▶ TASK TO COMPLETE
Reproduce the listing below from the line with "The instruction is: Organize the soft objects" to the line with "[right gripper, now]", both lines included, character for character, minus any pictures.

▶ SOURCE MATERIAL

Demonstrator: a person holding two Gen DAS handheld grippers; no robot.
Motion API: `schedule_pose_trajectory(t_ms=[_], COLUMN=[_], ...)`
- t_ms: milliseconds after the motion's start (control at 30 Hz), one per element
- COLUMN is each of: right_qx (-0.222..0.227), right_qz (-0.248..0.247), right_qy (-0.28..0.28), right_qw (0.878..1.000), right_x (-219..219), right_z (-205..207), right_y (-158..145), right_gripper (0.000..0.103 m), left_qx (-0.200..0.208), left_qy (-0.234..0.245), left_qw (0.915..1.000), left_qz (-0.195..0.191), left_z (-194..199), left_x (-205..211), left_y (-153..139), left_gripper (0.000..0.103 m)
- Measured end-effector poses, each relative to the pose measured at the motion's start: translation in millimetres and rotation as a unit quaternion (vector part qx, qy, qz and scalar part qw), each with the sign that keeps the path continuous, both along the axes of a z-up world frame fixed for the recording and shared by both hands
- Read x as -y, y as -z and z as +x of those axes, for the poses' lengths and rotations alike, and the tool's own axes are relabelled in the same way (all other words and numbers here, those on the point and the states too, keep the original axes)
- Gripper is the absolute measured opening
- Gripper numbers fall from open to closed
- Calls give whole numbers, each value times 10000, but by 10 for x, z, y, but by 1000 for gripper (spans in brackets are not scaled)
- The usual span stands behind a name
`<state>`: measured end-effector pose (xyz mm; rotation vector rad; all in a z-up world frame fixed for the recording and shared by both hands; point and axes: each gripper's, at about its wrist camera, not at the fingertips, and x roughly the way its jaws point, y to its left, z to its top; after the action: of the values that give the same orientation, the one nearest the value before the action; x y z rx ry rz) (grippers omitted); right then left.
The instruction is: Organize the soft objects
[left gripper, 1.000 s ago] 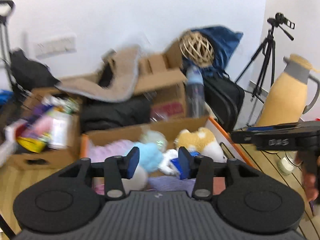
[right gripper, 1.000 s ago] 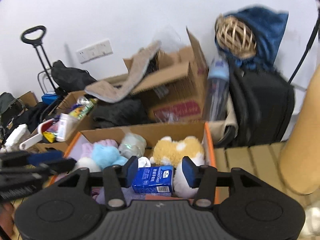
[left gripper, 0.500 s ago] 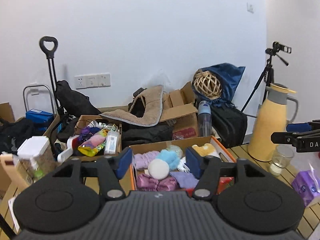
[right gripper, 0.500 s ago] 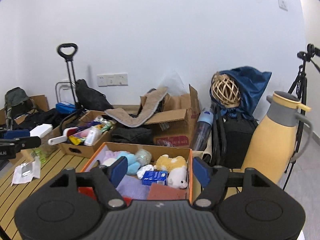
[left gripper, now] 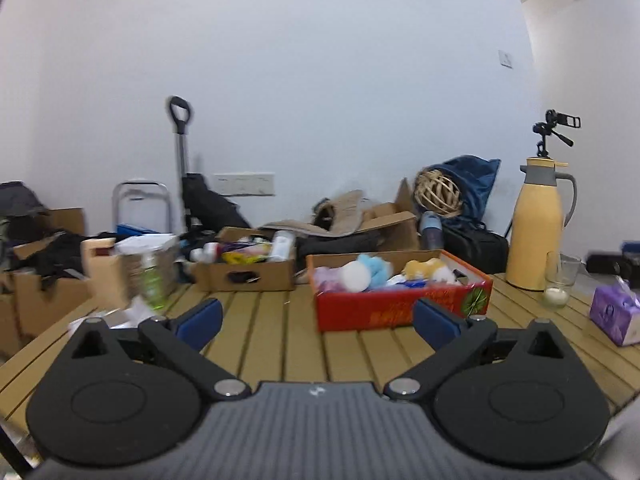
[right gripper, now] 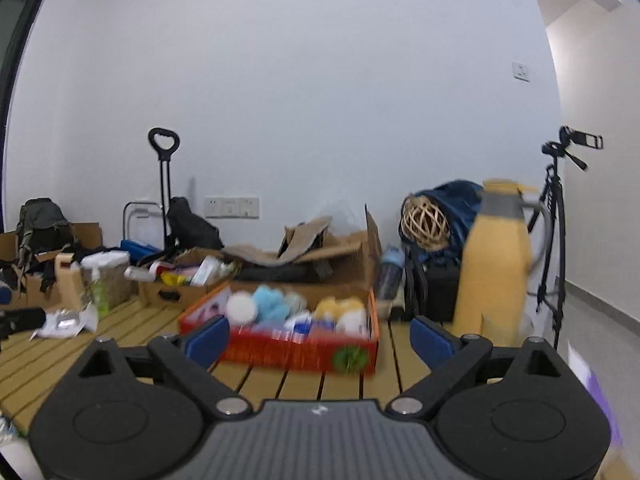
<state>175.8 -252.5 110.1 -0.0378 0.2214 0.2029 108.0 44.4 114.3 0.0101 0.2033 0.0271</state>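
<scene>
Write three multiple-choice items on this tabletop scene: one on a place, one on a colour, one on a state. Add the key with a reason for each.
1. Where are the plush toys?
A. in the red box
B. on the floor
C. inside the glass

2. What colour is the thermos jug?
A. green
B. yellow
C. black

3. How do the left gripper's jaws stand?
A. shut on a toy
B. wide apart, empty
C. shut on the jug

Key: A, the toys sit in the red box; B, its body is yellow with a grey top; B, only table slats show between the pads.
</scene>
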Motion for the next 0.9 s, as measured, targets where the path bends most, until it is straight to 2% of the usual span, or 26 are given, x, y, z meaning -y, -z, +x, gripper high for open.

▶ RESULT BELOW
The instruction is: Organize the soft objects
[left gripper, 1.000 s ago] 
[right gripper, 1.000 s ago] 
[left gripper, 0.500 s ago] 
[right gripper, 0.500 s ago] 
[left gripper, now] 
[right gripper, now] 

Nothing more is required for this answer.